*** Block opens ***

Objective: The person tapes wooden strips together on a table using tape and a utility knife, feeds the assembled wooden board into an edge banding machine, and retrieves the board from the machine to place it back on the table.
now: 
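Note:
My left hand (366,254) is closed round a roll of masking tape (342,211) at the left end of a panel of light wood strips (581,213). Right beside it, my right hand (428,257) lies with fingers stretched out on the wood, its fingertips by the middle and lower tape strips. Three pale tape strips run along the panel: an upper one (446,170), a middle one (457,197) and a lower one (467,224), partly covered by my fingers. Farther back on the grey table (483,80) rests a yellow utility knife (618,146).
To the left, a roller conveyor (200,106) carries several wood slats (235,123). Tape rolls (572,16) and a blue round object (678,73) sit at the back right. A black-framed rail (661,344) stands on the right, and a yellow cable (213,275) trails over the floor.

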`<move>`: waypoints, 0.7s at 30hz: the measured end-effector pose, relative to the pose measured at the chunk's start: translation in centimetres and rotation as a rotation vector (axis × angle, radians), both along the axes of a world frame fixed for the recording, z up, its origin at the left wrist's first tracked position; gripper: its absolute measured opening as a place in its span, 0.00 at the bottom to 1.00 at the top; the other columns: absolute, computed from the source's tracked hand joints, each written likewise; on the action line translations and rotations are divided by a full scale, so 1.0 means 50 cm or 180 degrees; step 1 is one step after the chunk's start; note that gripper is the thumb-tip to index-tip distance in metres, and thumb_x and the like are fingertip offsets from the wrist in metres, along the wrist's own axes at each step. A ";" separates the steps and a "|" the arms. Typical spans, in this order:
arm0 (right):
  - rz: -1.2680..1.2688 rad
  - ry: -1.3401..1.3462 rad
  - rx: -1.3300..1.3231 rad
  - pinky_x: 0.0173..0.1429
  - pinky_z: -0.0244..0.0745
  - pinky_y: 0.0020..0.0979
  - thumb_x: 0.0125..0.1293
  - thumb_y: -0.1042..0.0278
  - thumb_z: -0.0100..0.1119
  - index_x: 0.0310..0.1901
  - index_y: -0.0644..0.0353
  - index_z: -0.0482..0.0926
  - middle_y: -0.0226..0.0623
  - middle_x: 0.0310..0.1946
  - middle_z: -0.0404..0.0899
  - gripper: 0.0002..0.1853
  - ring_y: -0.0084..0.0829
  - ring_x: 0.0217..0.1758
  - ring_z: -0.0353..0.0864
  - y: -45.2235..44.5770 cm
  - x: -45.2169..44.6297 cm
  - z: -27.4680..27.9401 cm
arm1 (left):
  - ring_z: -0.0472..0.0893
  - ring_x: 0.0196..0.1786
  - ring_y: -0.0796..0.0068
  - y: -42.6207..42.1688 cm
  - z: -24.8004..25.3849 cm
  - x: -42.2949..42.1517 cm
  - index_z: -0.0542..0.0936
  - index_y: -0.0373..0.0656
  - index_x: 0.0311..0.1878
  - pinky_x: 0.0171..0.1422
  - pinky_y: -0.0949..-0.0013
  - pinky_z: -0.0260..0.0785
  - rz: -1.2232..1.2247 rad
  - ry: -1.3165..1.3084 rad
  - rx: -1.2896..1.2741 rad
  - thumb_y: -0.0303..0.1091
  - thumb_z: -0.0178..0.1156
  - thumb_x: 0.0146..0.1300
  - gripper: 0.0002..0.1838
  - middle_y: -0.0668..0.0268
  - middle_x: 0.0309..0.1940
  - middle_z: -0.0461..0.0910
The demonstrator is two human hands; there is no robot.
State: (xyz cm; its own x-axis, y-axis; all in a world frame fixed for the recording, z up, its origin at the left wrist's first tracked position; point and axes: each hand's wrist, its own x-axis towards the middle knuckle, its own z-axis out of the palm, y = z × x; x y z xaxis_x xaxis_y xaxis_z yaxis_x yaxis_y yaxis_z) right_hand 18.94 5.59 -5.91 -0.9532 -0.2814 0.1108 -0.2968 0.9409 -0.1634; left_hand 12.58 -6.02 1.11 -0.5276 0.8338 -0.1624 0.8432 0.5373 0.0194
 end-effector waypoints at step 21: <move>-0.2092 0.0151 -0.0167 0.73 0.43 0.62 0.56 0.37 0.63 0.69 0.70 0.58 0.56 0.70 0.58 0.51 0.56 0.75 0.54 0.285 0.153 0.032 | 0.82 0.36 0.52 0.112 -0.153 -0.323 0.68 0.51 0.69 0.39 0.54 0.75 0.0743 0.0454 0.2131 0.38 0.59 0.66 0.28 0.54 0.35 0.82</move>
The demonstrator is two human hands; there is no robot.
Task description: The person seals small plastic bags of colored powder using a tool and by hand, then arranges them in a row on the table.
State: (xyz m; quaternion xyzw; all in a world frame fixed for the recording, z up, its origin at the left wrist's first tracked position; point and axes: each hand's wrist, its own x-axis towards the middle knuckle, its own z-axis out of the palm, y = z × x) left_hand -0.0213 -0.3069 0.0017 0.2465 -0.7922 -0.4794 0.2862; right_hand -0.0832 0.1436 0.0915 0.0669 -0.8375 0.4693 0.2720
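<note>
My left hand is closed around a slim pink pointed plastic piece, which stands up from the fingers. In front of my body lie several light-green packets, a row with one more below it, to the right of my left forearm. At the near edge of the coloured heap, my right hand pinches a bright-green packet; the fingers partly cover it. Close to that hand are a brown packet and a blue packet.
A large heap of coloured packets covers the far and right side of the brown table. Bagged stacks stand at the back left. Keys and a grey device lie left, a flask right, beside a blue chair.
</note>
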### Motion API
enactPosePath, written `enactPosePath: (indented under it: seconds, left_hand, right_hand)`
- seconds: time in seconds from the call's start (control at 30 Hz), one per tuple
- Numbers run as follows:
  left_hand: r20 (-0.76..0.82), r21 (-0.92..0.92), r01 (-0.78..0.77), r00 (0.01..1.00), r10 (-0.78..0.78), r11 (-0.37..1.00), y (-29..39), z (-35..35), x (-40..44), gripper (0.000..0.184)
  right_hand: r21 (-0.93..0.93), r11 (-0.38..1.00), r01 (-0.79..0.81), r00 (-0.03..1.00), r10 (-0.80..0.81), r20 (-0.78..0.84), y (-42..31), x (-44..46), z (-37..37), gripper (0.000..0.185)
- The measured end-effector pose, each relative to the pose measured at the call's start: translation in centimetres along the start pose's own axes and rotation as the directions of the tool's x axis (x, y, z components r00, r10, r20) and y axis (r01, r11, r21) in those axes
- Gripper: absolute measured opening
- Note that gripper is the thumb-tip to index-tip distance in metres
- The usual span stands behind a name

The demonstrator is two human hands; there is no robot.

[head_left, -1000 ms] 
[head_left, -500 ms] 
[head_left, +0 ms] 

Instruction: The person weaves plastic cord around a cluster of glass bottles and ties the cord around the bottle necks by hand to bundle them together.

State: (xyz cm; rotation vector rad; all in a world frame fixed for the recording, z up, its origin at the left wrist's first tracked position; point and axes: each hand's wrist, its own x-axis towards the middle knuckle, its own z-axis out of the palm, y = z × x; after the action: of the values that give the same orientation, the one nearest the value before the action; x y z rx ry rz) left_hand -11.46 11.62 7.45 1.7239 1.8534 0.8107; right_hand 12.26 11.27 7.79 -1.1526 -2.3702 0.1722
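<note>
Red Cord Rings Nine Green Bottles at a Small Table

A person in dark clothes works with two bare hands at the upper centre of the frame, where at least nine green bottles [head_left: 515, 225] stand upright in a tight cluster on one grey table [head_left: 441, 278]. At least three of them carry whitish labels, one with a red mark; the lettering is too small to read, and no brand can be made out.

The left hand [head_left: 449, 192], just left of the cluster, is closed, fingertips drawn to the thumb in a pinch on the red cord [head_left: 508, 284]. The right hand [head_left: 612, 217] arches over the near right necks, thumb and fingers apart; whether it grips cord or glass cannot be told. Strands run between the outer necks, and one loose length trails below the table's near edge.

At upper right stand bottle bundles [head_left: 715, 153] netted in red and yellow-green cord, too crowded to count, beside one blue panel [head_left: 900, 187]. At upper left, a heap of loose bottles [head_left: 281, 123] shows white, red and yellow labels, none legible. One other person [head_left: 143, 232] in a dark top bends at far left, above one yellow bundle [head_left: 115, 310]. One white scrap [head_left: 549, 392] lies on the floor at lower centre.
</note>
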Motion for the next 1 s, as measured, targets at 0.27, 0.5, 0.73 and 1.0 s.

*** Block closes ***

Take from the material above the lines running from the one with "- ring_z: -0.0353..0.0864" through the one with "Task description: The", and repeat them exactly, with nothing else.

### Answer for the task
  - ring_z: -0.0353..0.0864
  - y: -45.2235..44.5770 cm
  - x: -45.2169..44.6297 cm
  - z: -27.4680..27.9401 cm
arm1 (left):
  - ring_z: -0.0472..0.0893
  - ring_x: 0.0196..0.1786
  - ring_y: -0.0796..0.0068
  - y: -42.6207..42.1688 cm
  - z: -24.8004..25.3849 cm
  - x: -42.2949..42.1517 cm
  - index_z: -0.0542..0.0936
  - index_y: -0.0373..0.0656
  - index_x: 0.0311..0.1878
  - pinky_x: 0.0171..0.1422
  - pinky_y: -0.0949..-0.0013
  - pinky_z: -0.0260..0.0785
  - rz: -1.2232..1.2247 rad
  - ry: -1.3165..1.3084 rad
  - rx: -1.2896..1.2741 rad
  - thumb_y: -0.0303..0.1091
  - thumb_z: -0.0178..0.1156
  - thumb_x: 0.0146..0.1300
  - gripper: 0.0002..0.1838
  - middle_y: -0.0668..0.0268
  - middle_x: 0.0309..0.1940
  - middle_z: -0.0461..0.0910
The demonstrator is two human hands; there is no robot.
State: (xyz cm; its own x-axis, y-axis; all in a world frame fixed for the recording, z up, its origin at the left wrist's first tracked position; point and axes: each hand's wrist, its own x-axis towards the middle knuckle, its own z-axis out of the palm, y = z × x; x y z xaxis_x xaxis_y xaxis_z yaxis_x yaxis_y yaxis_z) right_hand 18.94 5.59 -5.91 -0.9532 -0.2814 0.1108 -0.2968 0.9409 -0.1634; left_hand 12.58 -6.02 1.11 -0.5276 0.8338 -0.1624 0.8432 0.5373 0.0194
 end-effector waypoints at step 21: <move>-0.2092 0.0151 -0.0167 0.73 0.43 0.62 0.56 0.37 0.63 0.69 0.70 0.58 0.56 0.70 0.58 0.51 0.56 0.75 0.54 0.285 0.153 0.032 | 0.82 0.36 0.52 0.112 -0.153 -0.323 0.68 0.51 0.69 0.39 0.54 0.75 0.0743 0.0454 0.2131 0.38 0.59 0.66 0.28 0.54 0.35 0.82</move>
The demonstrator is two human hands; there is no robot.
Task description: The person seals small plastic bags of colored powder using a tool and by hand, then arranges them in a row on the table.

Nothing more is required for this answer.